» Your task: Lines in the data below that contain the word "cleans" are to be copied.

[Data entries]

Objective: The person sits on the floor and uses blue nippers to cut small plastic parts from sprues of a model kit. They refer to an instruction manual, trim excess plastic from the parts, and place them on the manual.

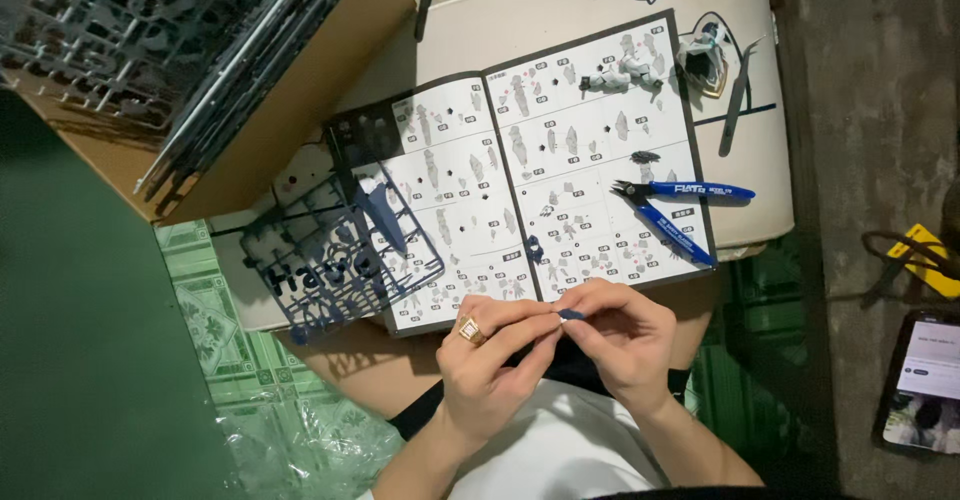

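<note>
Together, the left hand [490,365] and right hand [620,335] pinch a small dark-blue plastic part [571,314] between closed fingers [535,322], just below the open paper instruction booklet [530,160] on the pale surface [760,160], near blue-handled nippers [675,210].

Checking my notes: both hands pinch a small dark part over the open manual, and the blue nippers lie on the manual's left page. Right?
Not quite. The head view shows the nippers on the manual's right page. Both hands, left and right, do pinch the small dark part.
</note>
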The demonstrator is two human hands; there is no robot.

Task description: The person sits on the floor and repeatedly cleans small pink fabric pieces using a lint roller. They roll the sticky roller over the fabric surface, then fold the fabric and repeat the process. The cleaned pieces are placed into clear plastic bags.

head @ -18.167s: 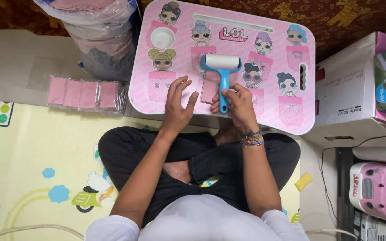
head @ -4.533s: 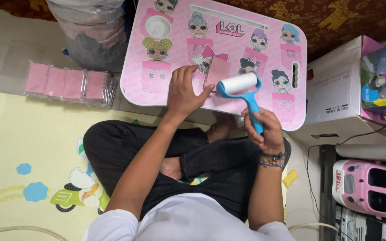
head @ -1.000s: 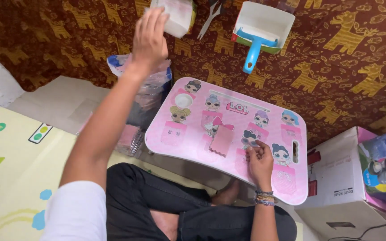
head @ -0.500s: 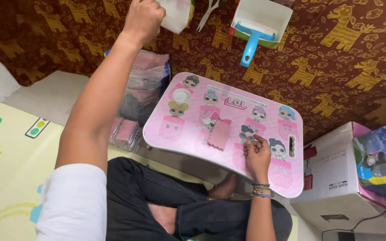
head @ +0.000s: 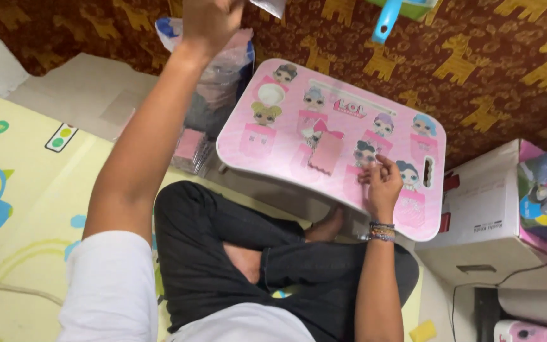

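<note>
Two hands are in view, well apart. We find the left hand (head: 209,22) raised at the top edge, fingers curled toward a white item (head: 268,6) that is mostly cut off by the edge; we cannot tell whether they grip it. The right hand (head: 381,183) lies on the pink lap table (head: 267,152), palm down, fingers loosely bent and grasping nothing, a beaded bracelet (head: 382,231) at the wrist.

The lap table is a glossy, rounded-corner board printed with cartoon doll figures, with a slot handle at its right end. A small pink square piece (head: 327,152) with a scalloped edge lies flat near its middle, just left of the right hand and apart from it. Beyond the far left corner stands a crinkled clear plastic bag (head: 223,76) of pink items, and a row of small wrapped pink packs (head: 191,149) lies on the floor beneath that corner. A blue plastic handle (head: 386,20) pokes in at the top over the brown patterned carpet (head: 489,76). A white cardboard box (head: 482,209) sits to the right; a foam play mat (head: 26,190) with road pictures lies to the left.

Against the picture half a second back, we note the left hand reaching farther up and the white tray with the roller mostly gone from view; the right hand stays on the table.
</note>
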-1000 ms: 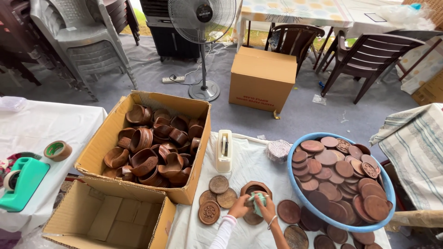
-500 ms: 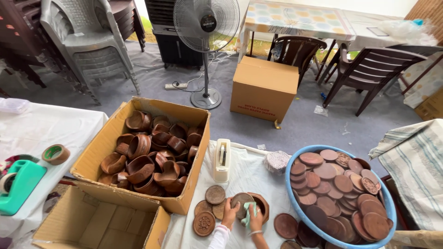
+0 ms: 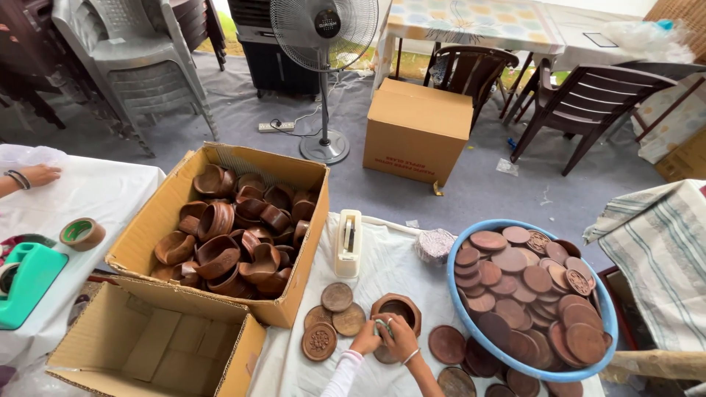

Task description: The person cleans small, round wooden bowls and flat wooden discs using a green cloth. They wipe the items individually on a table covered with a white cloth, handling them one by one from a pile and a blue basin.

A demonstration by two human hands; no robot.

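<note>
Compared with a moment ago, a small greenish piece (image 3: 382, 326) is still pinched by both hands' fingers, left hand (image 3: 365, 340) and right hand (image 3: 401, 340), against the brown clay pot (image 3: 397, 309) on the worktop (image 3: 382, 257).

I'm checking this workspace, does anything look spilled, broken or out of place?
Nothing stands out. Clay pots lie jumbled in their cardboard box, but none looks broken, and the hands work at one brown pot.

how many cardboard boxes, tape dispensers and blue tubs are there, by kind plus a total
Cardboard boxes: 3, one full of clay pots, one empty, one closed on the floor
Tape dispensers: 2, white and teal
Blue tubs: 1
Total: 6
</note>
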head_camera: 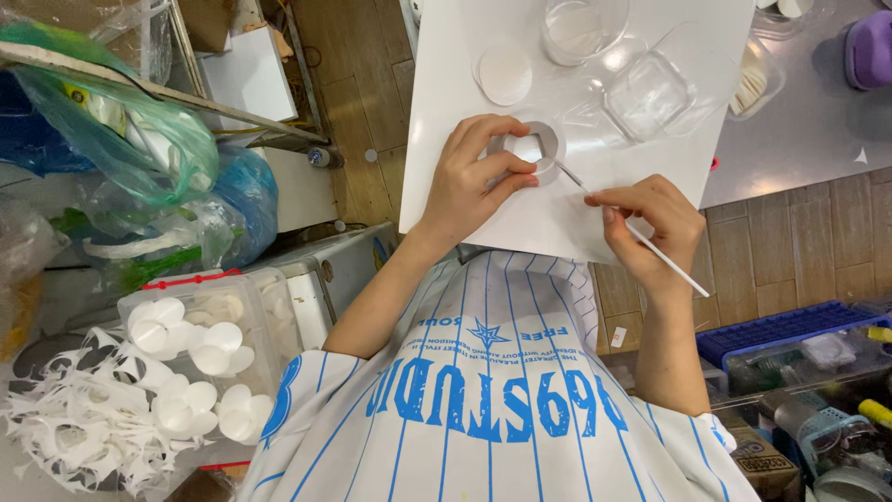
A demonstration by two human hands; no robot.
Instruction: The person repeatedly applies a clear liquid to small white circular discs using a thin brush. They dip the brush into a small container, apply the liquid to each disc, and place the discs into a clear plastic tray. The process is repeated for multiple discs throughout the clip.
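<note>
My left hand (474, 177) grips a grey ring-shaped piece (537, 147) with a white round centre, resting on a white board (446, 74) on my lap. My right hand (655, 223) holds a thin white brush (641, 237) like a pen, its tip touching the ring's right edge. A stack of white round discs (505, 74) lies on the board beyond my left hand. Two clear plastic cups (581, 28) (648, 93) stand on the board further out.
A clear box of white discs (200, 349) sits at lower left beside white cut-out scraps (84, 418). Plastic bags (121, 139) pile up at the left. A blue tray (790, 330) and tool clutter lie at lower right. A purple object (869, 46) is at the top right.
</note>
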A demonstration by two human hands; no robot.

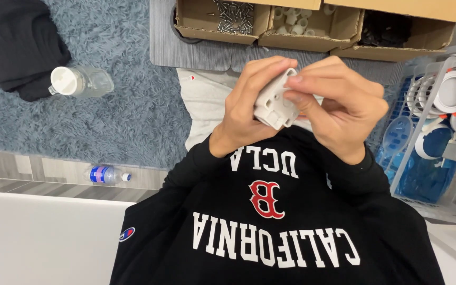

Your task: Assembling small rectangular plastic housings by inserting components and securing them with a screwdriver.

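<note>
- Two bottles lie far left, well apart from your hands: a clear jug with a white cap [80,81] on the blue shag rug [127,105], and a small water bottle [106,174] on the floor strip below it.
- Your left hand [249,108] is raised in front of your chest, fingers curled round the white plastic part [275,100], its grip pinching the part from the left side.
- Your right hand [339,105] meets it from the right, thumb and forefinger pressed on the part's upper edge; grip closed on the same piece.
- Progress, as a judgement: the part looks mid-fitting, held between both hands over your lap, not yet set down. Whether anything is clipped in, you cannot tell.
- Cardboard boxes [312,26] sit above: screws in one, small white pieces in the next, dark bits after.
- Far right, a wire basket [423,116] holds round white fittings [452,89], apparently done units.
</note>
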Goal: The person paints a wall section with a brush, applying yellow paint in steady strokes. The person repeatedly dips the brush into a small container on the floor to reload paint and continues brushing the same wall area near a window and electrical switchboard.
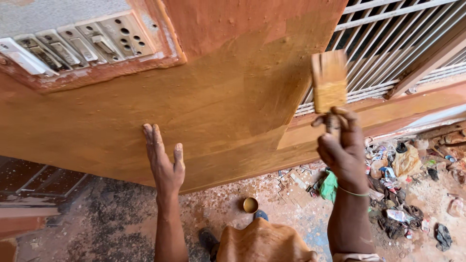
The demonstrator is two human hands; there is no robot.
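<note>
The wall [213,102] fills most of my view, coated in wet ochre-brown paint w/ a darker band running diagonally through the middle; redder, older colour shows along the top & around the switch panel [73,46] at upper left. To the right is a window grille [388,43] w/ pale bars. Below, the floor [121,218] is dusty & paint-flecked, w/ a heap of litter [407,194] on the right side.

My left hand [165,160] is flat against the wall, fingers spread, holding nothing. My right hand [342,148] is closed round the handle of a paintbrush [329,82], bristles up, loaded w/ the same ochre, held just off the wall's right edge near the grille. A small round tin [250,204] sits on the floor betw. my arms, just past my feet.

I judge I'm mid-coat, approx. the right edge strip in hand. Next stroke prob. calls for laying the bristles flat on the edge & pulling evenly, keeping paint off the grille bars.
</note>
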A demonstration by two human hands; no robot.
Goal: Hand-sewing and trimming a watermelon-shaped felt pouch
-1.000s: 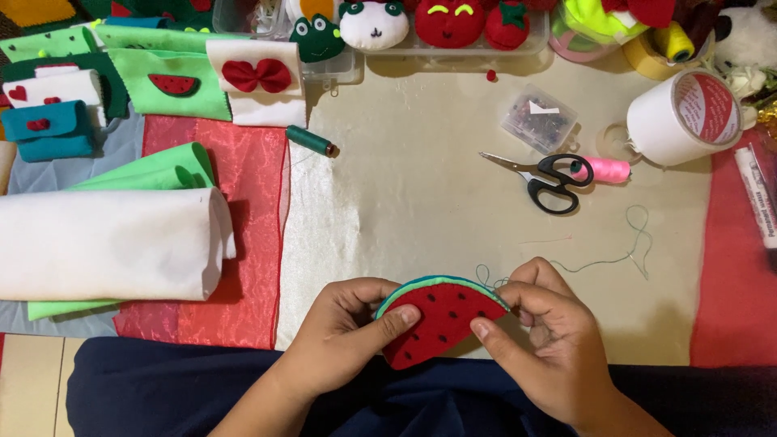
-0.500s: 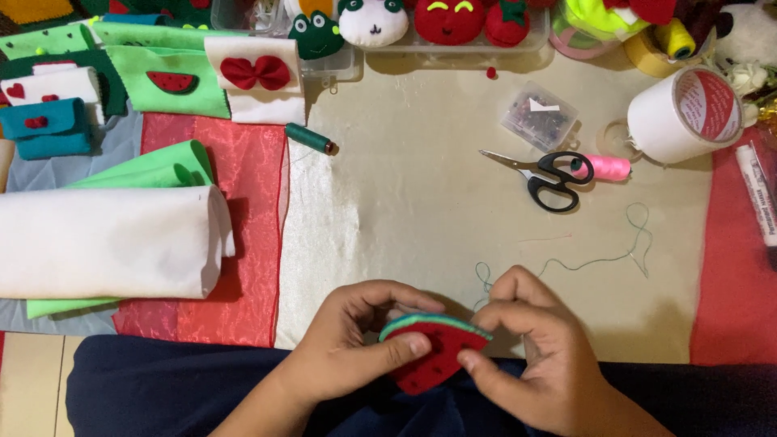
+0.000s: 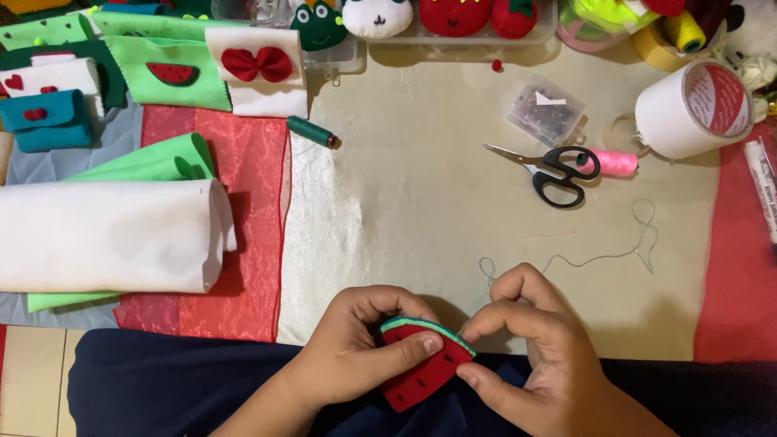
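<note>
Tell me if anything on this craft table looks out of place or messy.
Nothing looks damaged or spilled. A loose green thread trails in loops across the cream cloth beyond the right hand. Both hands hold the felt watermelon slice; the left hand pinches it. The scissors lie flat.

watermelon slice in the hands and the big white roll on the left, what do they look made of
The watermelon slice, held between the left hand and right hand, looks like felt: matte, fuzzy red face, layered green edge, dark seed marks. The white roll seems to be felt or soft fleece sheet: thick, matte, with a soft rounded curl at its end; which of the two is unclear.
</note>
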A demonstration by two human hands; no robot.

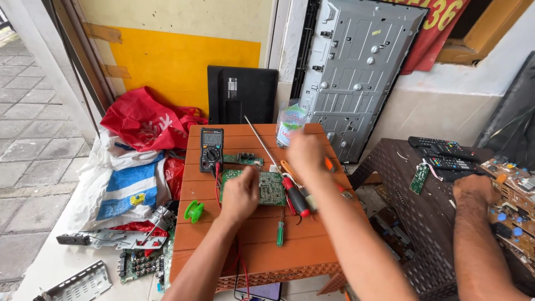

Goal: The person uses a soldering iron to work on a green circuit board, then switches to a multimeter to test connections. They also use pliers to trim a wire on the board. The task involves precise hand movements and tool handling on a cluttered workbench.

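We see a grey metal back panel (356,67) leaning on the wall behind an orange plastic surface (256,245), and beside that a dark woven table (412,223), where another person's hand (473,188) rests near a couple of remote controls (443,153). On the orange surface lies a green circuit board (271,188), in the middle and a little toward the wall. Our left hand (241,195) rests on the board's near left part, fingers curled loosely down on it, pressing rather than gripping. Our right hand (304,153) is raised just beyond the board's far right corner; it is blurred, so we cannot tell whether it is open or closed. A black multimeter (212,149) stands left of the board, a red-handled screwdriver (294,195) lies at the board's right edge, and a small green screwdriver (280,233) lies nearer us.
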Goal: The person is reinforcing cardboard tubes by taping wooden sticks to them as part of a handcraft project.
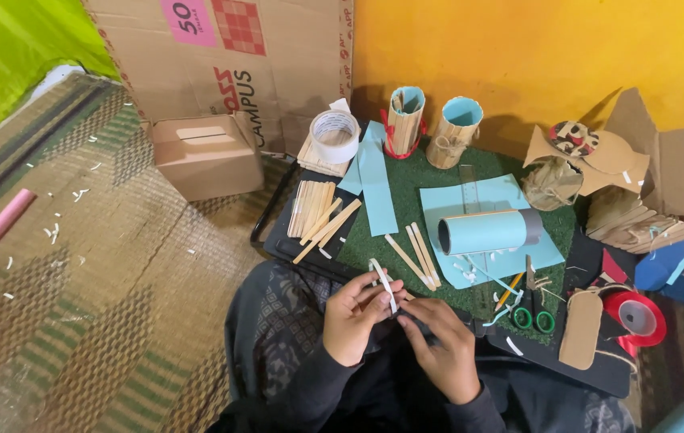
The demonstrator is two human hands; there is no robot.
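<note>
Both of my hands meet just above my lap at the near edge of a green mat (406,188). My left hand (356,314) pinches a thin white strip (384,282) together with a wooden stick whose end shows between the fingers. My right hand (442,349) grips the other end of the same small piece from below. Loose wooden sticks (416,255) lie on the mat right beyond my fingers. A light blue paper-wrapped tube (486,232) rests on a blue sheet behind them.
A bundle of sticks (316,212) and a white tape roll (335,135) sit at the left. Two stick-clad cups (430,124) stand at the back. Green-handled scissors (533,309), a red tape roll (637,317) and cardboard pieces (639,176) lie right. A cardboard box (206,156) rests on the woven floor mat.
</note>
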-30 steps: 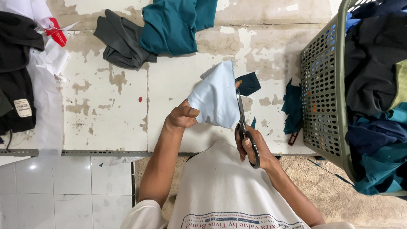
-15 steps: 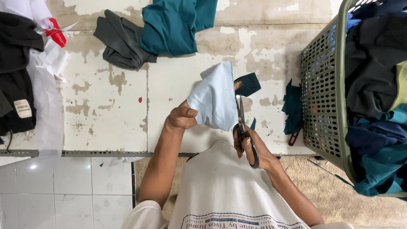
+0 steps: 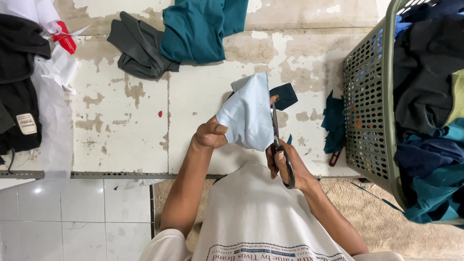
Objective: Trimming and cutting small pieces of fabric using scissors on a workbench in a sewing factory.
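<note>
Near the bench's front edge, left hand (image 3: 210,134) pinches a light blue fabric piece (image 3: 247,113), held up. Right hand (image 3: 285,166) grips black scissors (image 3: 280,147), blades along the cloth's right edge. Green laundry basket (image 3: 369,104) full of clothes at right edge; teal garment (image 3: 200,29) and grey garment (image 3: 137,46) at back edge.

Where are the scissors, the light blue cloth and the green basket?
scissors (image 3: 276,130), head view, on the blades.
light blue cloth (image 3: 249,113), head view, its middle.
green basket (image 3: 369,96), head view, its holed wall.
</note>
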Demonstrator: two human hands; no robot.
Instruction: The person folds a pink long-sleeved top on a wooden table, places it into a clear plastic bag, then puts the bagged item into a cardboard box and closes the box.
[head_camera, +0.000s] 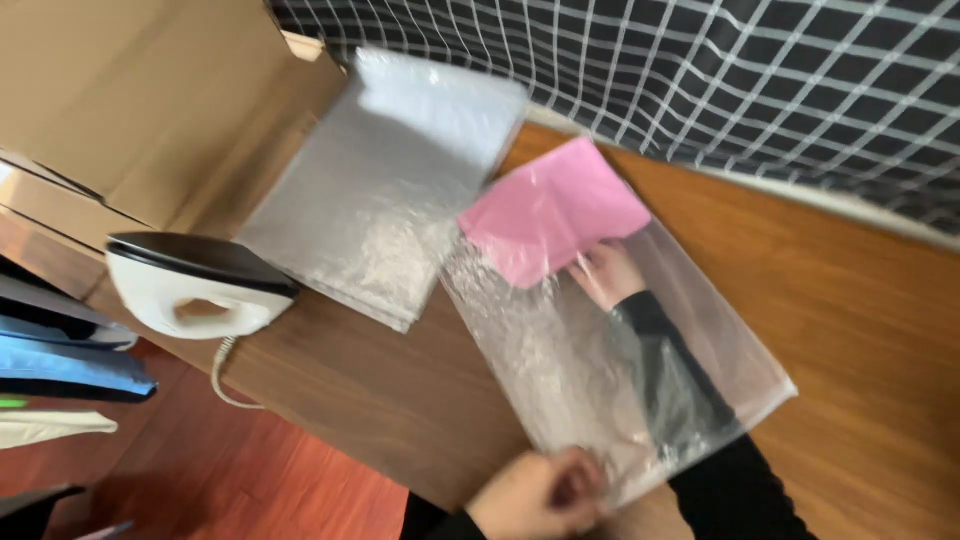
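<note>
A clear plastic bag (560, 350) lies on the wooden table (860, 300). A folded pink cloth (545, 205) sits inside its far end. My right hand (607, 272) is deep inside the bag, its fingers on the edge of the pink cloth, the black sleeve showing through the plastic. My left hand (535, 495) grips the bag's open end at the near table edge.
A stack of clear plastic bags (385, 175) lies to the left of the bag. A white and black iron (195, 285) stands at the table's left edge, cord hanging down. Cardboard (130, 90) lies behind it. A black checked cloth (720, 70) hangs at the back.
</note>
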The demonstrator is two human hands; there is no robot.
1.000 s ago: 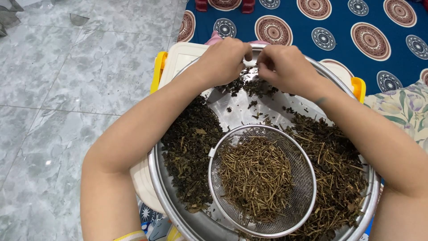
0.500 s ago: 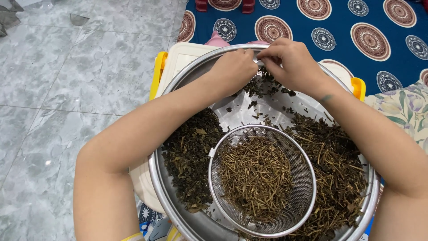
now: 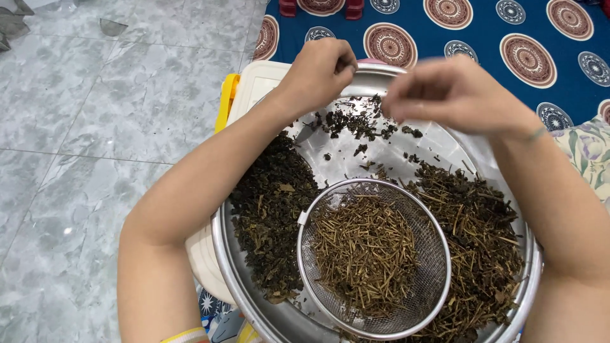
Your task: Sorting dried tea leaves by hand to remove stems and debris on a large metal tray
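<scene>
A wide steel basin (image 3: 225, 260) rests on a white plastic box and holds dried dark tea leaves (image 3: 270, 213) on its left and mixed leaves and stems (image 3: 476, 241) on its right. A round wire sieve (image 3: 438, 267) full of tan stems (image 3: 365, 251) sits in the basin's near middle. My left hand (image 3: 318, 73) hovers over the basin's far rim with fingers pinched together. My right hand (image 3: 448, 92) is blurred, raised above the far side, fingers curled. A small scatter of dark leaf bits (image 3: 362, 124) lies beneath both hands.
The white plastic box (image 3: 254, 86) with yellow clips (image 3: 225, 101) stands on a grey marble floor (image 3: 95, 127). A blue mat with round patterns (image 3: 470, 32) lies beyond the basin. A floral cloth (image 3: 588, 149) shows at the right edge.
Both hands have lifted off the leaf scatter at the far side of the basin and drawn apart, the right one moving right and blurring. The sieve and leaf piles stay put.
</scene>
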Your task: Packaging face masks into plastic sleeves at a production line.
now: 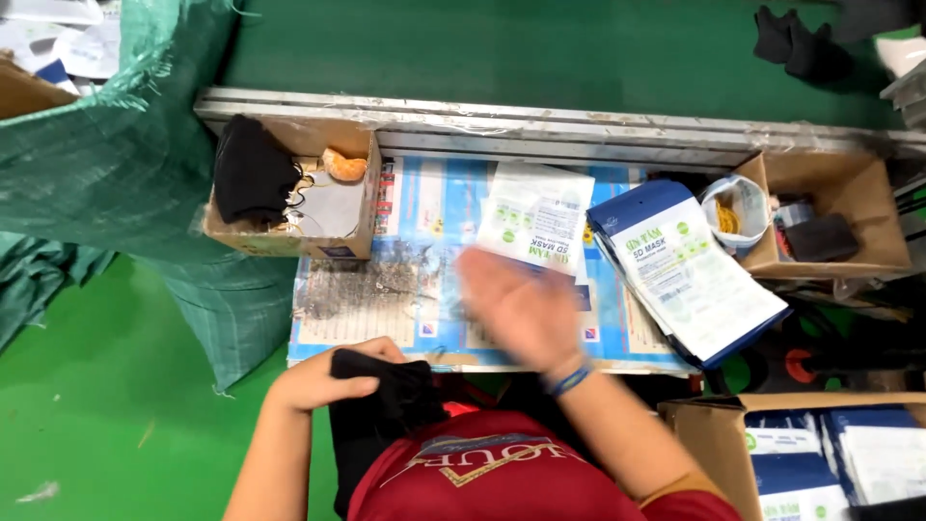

» Solution:
Task description: The person sits on the floor and repeatedly cleans small pink fabric pieces using a lint roller. They roll the sticky roller over the fabric surface, then fold the fabric and repeat the process. The cleaned pieces are placed into clear plastic bags.
Task description: The person cleans small, round wooden bowls and flat wooden discs using a green cloth. They wipe the items individually on a table covered with a white cloth, handling them one by one from a pile and a blue basin.

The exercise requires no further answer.